EXERCISE DETAILS - Each line that contains "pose" needs to be copied from the listing.

### DATA RECORDS

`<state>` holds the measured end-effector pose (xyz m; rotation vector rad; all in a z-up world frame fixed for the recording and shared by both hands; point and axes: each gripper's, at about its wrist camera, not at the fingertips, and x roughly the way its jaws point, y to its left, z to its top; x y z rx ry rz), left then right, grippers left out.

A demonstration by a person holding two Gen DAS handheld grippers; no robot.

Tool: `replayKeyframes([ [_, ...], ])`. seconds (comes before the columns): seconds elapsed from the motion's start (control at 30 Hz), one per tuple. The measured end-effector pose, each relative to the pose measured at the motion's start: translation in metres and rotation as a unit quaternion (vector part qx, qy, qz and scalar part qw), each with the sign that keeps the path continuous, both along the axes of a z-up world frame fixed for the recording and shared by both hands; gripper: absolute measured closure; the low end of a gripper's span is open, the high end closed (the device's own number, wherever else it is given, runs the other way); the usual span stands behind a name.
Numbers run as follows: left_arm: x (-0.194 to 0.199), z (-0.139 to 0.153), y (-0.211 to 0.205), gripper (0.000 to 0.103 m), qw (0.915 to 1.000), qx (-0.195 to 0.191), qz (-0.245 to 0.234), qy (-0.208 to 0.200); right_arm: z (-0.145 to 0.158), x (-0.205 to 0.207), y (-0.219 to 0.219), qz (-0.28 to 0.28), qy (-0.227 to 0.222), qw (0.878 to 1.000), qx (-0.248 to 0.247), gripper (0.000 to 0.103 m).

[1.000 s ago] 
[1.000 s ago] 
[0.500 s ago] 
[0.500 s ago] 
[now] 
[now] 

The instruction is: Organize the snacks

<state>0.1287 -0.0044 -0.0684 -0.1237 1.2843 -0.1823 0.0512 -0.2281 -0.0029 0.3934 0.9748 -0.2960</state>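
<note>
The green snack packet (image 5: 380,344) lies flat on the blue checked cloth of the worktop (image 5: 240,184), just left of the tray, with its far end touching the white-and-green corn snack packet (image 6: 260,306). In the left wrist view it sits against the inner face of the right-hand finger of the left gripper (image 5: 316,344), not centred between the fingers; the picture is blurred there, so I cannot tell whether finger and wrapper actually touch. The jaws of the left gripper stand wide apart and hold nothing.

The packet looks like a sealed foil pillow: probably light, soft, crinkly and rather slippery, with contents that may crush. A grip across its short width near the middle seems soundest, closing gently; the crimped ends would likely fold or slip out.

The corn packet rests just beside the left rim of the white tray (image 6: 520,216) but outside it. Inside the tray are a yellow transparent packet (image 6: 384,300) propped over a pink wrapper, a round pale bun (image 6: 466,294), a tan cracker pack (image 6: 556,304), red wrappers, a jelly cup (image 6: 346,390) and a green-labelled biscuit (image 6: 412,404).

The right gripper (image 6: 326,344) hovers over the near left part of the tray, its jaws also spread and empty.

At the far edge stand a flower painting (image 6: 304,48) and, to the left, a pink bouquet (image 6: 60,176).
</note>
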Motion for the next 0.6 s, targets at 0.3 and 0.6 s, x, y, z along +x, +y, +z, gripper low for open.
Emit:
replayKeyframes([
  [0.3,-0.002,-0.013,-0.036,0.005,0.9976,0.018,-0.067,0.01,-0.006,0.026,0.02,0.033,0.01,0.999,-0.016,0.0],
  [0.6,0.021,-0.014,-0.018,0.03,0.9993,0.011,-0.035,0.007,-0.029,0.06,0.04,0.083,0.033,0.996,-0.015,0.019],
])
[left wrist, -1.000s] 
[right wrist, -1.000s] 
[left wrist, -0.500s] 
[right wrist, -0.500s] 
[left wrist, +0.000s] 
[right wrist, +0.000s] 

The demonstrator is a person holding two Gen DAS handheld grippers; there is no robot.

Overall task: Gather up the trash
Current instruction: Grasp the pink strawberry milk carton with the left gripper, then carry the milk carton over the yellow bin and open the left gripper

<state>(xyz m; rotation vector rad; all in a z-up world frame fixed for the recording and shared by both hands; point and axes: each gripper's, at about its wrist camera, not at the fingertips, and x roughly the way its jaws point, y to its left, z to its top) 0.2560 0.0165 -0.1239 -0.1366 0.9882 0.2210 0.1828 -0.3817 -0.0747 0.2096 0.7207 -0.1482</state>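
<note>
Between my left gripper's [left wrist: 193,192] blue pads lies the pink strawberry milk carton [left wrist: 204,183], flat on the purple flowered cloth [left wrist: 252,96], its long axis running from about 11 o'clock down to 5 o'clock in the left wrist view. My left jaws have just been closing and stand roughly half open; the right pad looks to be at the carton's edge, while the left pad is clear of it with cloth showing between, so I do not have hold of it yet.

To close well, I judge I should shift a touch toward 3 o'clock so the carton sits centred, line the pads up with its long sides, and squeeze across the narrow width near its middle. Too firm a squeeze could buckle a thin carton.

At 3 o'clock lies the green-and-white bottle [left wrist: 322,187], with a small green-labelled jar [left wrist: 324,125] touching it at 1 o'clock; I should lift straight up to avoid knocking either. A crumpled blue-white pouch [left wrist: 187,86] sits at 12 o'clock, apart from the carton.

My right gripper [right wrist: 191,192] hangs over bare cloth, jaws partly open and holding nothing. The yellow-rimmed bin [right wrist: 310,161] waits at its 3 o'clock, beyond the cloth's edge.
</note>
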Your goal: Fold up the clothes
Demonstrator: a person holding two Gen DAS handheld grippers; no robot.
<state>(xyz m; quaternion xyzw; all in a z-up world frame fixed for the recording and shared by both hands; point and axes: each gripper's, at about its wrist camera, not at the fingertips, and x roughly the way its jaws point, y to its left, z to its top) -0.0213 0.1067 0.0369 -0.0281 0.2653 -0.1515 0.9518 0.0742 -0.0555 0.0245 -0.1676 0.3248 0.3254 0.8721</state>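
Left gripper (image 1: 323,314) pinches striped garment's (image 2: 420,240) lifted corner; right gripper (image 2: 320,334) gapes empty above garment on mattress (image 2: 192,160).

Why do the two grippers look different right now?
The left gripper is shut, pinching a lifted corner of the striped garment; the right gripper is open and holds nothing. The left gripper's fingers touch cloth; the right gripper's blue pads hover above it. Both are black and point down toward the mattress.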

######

FINAL ANSWER -
`<state>` holds the measured end-effector pose (xyz m; rotation vector rad; all in a z-up world frame fixed for the recording and shared by both hands; point and axes: each gripper's, at about its wrist camera, not at the fingertips, and x roughly the way its jaws point, y to its left, z to its top; x y z rx ry rz), left then right, grippers left out.
Tool: `replayKeyframes([ [_, ...], ])`. seconds (comes before the columns): seconds elapsed from the motion's start (control at 30 Hz), one per tuple. The measured end-effector pose, each relative to the pose measured at the motion's start: translation in metres and rotation as a unit quaternion (vector part qx, qy, qz and scalar part qw), each with the sign that keeps the path continuous, both along the axes of a z-up world frame fixed for the recording and shared by both hands; gripper: absolute measured closure; the low end of a gripper's span is open, the high end closed (the device's own number, wherever else it is given, runs the other way); the usual span stands behind a name.

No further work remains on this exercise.